Fictional character from Emmerdale

Billy Hopwood is a fictional character from the British soap opera Emmerdale, played by David Crellin. The character made his first appearance during the episode broadcast on 3 July 1997. He was introduced as one of several new characters producers created for the show in 1997. He is the father of Andy Sugden (Kelvin Fletcher), and his main storyline results in him killing Vic Windsor (Alun Lewis). Crellin made a guest appearance as Billy during a 2003 storyline. Billy was reintroduced into the series in 2006 and writers created a redemption story arc for Billy. He then has an affair with Diane Sugden (Elizabeth Estensen). Crellin made his final appearance as Billy during the episode broadcast on 19 October 2007.

==Casting==
Crellin first appeared in Emmerdale in 1997, when Billy was one of a host of new characters producers introduced into the series that year. He departed after one year and returned briefly in 2003. In November 2006, it was announced that Crellin had agreed to reprise the role of Billy. Crellin told Digital Spy that the serial's producers contacted him six months prior asking him to return. Crellin had always found the role "enjoyable" so thought it was a great idea to return. Although he accepted straight away, his only reservation was that Billy would behave in the same way he previously did. Crellin also said that he would stay in Emmerdale until they became bored of the character or he was no longer useful in storylines.

==Development==
Crellin told Digital Spy that Billy originally wanted to make money and live a "champagne lifestyle like everybody else has." He said that Billy perceives everyone else as having cars, houses and normal jobs.

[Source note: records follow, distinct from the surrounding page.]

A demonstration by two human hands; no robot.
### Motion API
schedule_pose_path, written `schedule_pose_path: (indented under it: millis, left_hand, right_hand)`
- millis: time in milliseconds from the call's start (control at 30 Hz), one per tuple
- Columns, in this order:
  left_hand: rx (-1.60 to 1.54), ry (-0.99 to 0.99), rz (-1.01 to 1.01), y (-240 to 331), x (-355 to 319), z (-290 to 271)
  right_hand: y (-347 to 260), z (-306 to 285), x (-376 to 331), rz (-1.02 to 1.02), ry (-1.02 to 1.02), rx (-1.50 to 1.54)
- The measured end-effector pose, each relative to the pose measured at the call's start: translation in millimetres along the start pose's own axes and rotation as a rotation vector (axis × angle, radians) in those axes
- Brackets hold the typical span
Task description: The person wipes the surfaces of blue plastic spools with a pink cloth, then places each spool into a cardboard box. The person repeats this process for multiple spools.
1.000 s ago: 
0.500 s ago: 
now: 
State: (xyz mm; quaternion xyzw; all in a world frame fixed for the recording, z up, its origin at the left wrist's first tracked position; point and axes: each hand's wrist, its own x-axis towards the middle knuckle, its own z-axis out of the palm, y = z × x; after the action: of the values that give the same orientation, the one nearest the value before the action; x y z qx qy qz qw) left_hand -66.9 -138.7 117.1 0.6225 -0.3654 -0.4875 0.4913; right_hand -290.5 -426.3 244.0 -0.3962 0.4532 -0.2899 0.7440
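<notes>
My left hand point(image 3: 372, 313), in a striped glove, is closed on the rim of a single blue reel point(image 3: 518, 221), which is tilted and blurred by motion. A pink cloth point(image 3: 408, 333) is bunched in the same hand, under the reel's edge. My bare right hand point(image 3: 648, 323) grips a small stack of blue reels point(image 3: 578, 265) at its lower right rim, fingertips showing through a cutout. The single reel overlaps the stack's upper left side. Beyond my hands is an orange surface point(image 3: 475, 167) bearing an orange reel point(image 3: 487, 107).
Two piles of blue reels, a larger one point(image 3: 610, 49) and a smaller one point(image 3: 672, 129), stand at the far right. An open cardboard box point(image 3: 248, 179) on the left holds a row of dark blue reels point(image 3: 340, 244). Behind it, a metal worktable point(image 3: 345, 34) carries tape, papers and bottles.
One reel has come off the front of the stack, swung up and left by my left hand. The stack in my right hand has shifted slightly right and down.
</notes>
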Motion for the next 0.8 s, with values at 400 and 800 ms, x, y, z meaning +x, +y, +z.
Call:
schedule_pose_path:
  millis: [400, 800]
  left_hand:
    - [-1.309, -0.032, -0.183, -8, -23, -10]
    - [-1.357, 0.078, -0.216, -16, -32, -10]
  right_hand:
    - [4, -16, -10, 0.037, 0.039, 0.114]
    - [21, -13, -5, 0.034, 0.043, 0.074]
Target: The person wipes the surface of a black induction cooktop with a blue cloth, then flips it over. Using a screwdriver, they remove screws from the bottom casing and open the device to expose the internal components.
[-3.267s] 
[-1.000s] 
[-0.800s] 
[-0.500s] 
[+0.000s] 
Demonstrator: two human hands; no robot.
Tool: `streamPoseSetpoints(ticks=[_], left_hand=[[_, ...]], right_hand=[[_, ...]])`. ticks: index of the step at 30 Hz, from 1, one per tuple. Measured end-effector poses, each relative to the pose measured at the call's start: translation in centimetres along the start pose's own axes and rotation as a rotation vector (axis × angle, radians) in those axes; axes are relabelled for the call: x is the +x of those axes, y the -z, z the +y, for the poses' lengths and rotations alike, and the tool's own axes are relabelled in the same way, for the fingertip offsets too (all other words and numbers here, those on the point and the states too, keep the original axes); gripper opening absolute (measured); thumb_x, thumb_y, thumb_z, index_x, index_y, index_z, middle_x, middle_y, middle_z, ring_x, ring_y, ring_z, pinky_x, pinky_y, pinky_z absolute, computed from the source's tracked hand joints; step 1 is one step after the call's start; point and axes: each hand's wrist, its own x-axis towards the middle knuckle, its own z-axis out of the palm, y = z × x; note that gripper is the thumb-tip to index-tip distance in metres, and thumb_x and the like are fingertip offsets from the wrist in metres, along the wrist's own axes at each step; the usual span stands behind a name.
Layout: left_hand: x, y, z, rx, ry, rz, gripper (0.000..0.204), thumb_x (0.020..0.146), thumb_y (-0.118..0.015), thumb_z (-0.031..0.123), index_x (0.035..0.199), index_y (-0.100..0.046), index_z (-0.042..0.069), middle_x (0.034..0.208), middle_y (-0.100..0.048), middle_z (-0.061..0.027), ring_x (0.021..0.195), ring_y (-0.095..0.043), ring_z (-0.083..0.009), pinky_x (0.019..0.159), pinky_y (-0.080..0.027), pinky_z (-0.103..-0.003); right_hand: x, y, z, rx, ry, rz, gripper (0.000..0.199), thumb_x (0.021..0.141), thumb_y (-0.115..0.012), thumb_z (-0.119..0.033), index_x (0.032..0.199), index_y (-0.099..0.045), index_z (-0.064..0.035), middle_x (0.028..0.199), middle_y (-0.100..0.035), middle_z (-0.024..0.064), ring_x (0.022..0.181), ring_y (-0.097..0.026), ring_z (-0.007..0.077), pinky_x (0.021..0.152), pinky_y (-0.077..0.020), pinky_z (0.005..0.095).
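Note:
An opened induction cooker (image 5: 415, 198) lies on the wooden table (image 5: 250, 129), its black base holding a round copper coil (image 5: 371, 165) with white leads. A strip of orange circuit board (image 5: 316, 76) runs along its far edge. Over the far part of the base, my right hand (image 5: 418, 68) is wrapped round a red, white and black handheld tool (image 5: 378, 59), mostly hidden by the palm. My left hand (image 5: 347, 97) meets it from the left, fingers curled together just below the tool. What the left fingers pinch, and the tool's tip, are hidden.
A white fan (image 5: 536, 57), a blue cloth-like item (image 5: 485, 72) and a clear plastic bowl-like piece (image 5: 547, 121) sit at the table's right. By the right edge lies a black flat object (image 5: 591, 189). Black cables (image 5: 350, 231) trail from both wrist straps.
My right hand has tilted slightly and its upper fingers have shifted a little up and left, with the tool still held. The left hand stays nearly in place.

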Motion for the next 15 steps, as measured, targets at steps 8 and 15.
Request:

He thinks that they have not worked hard for these acquisitions. Billy "wants what they've got and does whatever he can to get it." Crellin said that Billy turns to robbery because he is not "very intelligent". In the character's back story, he took drugs, took part in business raids, sought involvement in an "inner-city gang", and carried firearms. Crellin said that if Billy had a different background then "he would have been a very different man". Billy is a "product of his environment" and just wants to live a life where he has his own house and possessions. Billy's desire for more and his lack of achievement force him to make "some ridiculous and monumental mistakes."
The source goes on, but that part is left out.